Q: What is an ashram?
A: An Ashram is a place and a community for spiritual practice and study.
Q: Who is “Guru Dave?”
A: Sri Swami Satchidananda is a renowned and beloved Yoga master. Out of respect, we call him “Gurudev,” which means beloved teacher. He has been the spiritual teacher of thousands of students all over the globe.
Q: Why do they call you “Silva?”
A: Actually, it’s Siva. At some point in our Integral Yoga journey, we can request the blessing of a Yoga name. The significance of the name is to highlight spiritual aspects and to encourage spiritual goals. In my case, Siva means auspiciousness. It also means ascetic.

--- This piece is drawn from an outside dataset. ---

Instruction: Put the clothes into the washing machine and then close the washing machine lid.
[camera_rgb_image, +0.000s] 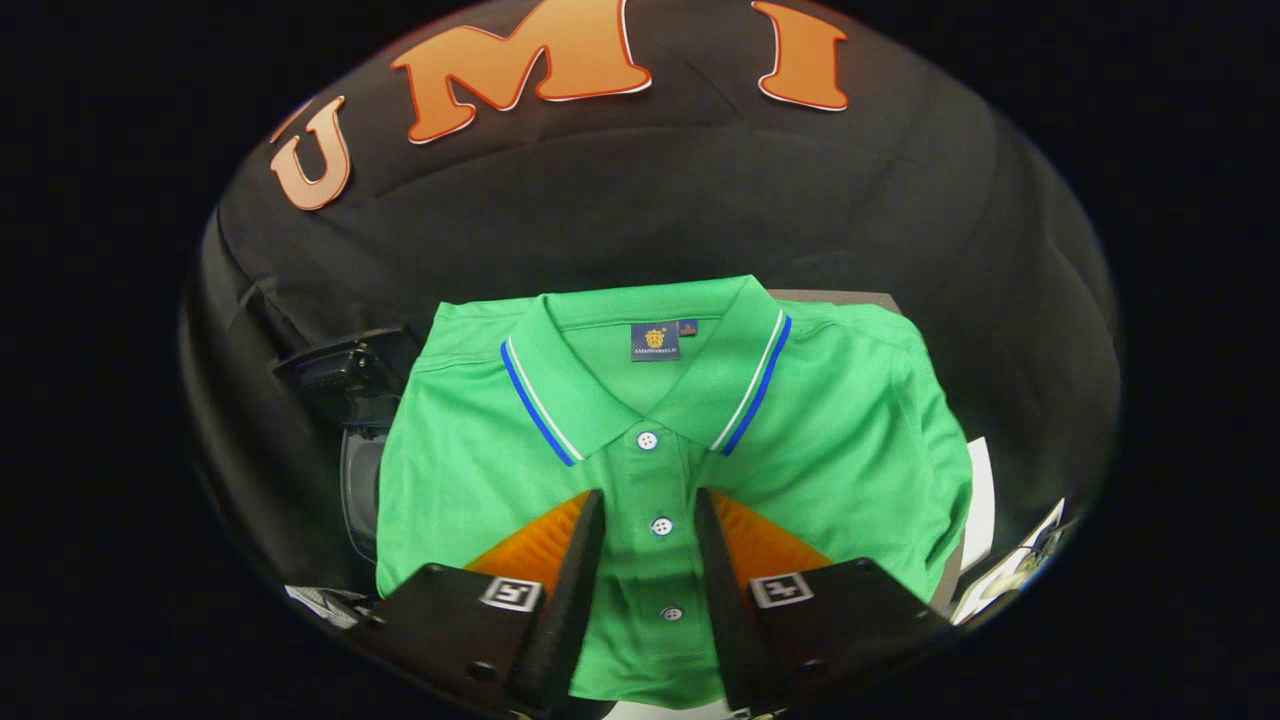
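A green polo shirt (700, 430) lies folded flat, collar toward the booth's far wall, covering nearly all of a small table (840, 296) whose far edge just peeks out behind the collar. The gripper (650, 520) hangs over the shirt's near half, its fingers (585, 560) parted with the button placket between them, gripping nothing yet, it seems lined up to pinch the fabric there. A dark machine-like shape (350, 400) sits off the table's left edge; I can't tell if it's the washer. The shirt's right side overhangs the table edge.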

Guru has many meanings: teacher, guide, master, mentor, spiritual leader. For me, even after 50 years, I continue to focus on some of the simple aphorisms from Gurudev. He had such a wonderful gift with language, particularly English.

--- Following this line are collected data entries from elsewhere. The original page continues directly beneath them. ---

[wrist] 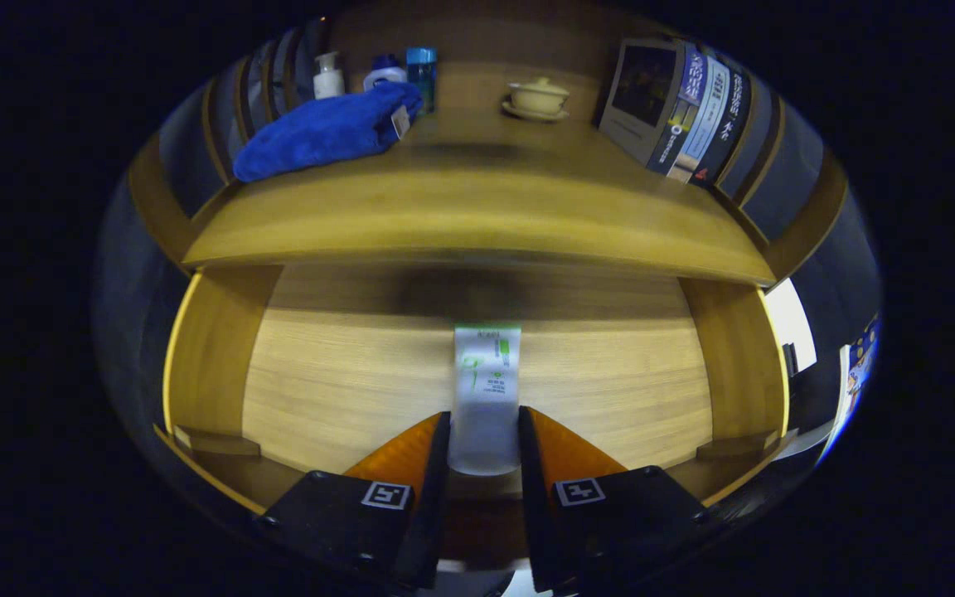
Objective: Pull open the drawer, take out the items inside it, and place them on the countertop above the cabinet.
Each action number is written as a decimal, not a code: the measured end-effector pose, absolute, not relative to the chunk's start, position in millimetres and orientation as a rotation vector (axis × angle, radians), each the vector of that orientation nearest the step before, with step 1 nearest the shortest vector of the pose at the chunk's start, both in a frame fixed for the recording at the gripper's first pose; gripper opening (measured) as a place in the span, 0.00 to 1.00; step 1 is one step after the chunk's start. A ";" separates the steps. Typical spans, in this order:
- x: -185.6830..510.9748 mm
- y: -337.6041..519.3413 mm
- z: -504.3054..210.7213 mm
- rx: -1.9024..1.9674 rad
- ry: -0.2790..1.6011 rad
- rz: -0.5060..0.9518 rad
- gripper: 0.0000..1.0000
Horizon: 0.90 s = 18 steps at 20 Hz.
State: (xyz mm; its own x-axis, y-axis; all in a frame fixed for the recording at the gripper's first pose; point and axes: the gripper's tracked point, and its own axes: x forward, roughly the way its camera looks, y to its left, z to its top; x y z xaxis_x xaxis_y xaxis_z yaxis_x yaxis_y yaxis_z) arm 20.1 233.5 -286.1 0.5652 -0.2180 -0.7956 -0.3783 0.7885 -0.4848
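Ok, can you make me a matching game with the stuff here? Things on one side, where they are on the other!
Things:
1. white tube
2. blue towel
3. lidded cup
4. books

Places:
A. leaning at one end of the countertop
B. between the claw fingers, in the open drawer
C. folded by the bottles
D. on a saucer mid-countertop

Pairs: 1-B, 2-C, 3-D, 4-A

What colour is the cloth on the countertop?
Blue; the folded cloth shows best in the gripper view.

A home corner; wooden cabinet bearing toiletry bottles, a towel, books.
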 end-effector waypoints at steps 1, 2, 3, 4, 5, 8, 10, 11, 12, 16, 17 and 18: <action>15.4 240.5 -275.3 -0.689 0.963 0.111 0.50; 12.1 245.5 -264.7 -0.692 0.942 0.118 0.49; 9.0 251.1 -256.5 -0.688 0.926 0.122 0.49; 8.5 258.4 -250.0 -0.677 0.901 0.132 0.47; 6.5 261.4 -243.6 -0.669 0.895 0.136 0.45; 3.7 269.3 -215.7 -0.641 0.841 0.144 0.45; 4.8 279.7 -193.4 -0.617 0.798 0.153 0.45; 7.1 286.0 -182.2 -0.604 0.776 0.159 0.45; 11.3 292.7 -171.0 -0.587 0.751 0.164 0.45; 33.9 317.0 -141.1 -0.543 0.672 0.183 0.45; 42.5 322.9 -137.6 -0.532 0.652 0.186 0.45; 50.4 329.1 -136.4 -0.515 0.633 0.187 0.45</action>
State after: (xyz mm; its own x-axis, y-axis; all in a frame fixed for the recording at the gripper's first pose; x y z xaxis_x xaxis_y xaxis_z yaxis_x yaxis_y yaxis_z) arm 50.4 329.1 -136.4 0.7949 0.0118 -0.6067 -0.3192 0.8584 -0.4016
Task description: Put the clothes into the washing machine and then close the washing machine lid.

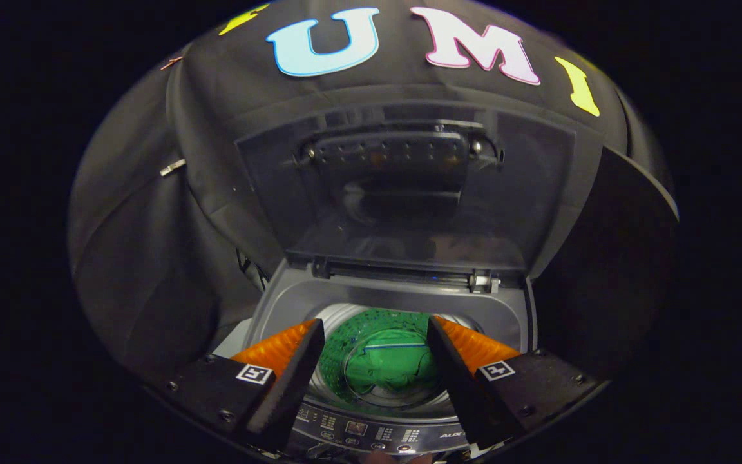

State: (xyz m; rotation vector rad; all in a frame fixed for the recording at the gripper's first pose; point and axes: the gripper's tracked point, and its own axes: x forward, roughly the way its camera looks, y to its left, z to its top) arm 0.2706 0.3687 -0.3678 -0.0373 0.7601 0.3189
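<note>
Already dropped in, the crumpled bright-green cloth garment (380, 367) is seen lying at the bottom of the round steel drum (335, 351) of the grey top-loading washing machine (294, 299), well below its rim. Above the drum mouth the tool (376, 332) is held released, its fingers spread apart with nothing between them, the garment framed in the gap. Behind the drum, the translucent grey hinged lid (403, 193) is left standing upright against the booth wall, so closing it is judged to be the step not yet done.
</note>
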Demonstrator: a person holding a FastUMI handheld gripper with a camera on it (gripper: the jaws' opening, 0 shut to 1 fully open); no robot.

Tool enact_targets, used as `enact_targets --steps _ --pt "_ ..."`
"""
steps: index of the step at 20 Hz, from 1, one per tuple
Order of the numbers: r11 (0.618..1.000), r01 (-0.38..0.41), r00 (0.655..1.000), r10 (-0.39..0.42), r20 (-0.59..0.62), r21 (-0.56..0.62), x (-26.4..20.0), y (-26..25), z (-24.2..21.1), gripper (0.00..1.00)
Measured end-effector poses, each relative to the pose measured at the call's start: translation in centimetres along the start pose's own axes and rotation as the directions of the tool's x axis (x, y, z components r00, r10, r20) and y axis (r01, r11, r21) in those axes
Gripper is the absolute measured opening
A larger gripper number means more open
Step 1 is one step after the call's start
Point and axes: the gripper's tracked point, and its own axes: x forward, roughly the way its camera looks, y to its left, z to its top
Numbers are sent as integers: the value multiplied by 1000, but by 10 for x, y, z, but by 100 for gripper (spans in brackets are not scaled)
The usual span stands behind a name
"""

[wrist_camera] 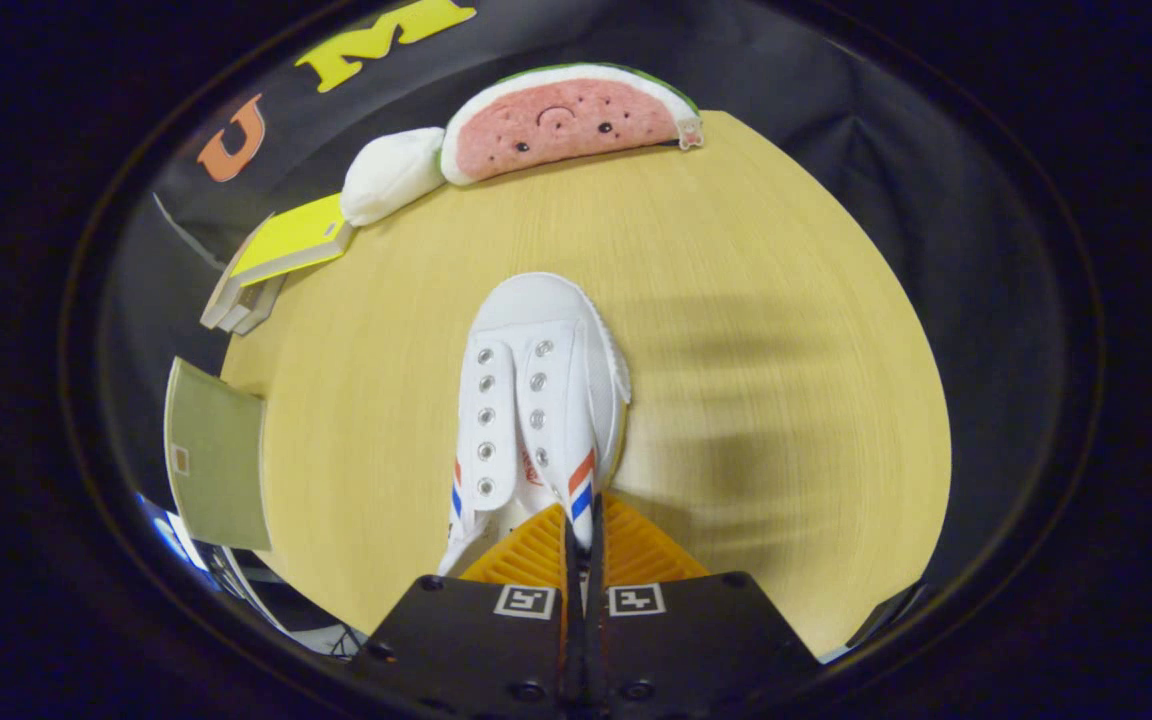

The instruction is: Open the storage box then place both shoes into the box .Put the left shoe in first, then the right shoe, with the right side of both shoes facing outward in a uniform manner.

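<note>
Shoe (536, 400), unlaced, pinched at its side by tool (581, 540).

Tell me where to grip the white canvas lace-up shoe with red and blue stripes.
Grip the white canvas shoe at its thin side wall by the heel opening, coming from behind the heel, toe pointing away across the wooden table. That upright collar edge is the only part narrow enough for the fingers. The gripper looks closed on that striped wall already, so this hold seems sound.
</note>
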Motion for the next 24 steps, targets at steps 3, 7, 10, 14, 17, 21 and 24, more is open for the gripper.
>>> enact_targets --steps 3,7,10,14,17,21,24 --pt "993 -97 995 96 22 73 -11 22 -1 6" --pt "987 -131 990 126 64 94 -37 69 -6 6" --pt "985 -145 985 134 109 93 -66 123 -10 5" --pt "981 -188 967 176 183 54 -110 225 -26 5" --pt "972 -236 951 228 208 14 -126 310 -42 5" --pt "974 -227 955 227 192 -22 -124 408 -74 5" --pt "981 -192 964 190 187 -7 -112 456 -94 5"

- A peaceful, easeful, useful life is the goal of Yoga
- Do good, be good
- No appointments, no disappointments
- When the student is ready, the Guru appears
- The entire life is an open book—read it
- It’s very simple: a healthy body aids a peaceful mind
- The moment you understand yourself as the true Self, you find peace
- Let us all dedicate our lives for the sake of the entire humanity
- Truth is one, paths are many
- Peace comes not from doing, but from undoing; not from getting, but from letting go
- Let us accept all the different paths as different rivers running toward the same ocean
- You are the cause of your own joy or your own misery
- The light is within. It is already there. Take your time to see it.

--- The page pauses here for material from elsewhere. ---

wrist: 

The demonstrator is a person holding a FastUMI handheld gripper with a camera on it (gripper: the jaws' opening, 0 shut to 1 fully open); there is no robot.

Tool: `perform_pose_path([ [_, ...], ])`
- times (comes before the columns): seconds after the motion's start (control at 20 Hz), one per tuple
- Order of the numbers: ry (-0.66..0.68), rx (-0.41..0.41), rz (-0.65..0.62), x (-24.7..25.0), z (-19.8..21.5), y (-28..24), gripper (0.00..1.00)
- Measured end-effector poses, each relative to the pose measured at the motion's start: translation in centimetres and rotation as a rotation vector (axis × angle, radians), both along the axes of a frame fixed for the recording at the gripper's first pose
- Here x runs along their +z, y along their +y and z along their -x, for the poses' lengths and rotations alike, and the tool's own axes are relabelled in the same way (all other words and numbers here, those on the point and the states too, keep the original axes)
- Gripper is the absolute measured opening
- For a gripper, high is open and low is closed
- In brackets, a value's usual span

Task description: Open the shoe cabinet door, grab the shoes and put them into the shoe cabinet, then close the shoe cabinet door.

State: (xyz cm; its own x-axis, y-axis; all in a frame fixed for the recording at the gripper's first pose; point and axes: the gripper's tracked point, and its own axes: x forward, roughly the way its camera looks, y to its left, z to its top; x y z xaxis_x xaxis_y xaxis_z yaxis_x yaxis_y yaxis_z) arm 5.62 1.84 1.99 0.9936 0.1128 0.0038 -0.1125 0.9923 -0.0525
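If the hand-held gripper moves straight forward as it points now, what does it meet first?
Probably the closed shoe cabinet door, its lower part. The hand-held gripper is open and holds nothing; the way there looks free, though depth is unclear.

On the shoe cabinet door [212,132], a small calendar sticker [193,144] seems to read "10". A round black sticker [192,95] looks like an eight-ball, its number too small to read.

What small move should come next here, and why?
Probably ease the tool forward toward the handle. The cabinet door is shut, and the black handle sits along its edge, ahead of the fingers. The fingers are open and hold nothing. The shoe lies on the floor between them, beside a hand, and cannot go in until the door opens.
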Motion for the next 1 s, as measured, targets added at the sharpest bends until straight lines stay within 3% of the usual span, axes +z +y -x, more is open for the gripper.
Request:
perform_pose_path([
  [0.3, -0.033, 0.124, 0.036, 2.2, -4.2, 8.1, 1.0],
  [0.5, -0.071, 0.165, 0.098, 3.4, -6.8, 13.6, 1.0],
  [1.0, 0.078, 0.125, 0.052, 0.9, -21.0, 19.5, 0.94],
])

- Who will be the happiest person? The one who brings happiness to others.
- Never give up, nothing is done overnight—don’t give up hope, even after many failures
- The greatest victory you can win is over your own mind
- Love all, serve all
- Live in the golden present
With A Little Help From My Friends
There are so many at the Ashram that I would like to thank for making this retreat opportunity possible. The Ashram is a beautiful venue with beautiful souls: Rev. Premanjali and Rev. Kumari for making the initial arrangements; Brother Arjavan and Rev. Bharati for being such gracious hosts; James for being an ideal roommate; Sadasiva, Satya, Shanti, Vijay, Margabandhu, Amma for being part of my Yoga family for 50 years; Devendra, Ranjani, and all of the Hatha Yoga instructors for such great early morning classes; Shakti for the wonderful Karma Yoga assignments; Ananda Devi for her radiance and constant encouragement; Richard, Jay, Aria, Prashanti, and all of the wonderful cooks (I learned so much in the kitchen); All of the wonderful Swamis, many that I have known for many years; Swami Asokananda and Rev. Rudra (my good friends from the NYIYI); my family and friends for their support and encouragement and patience of my practice; my loving wife, Marcia, who was so generous with my time away from home and for supporting my activities. And, of course, to Gurudev for guiding me along the path for the past 50 years. Thank you!
About the Author:
Barry Siva Wick currently lives in Colorado Springs. He had a long career as a computer engineer at Boeing, Digital Equipment Corporation, and Raytheon. Siva and former wife, Padma have children and grandchildren in Denver and San Francisco. At age 50, Siva completed the Ironman Triathlon; at age 60, Siva served in the Peace Corps; at 70, Siva received two new knees and two hearing aids. At age 80, Siva plans to do the Kailash pilgrimage and to volunteer at Dharamsala. Siva has long been active in the Colorado Springs community as a volunteer. Siva is currently married to Marcia, who is a writer. They met on a weekend for blind skiers. Siva became her ski guide. Marcia also has guide dog, Viviane, and has children and grandchildren in Denver. Together, Siva and Marcia have enjoyed skiing, swimming, triathlons, hiking, climbing, travel, family, and friends.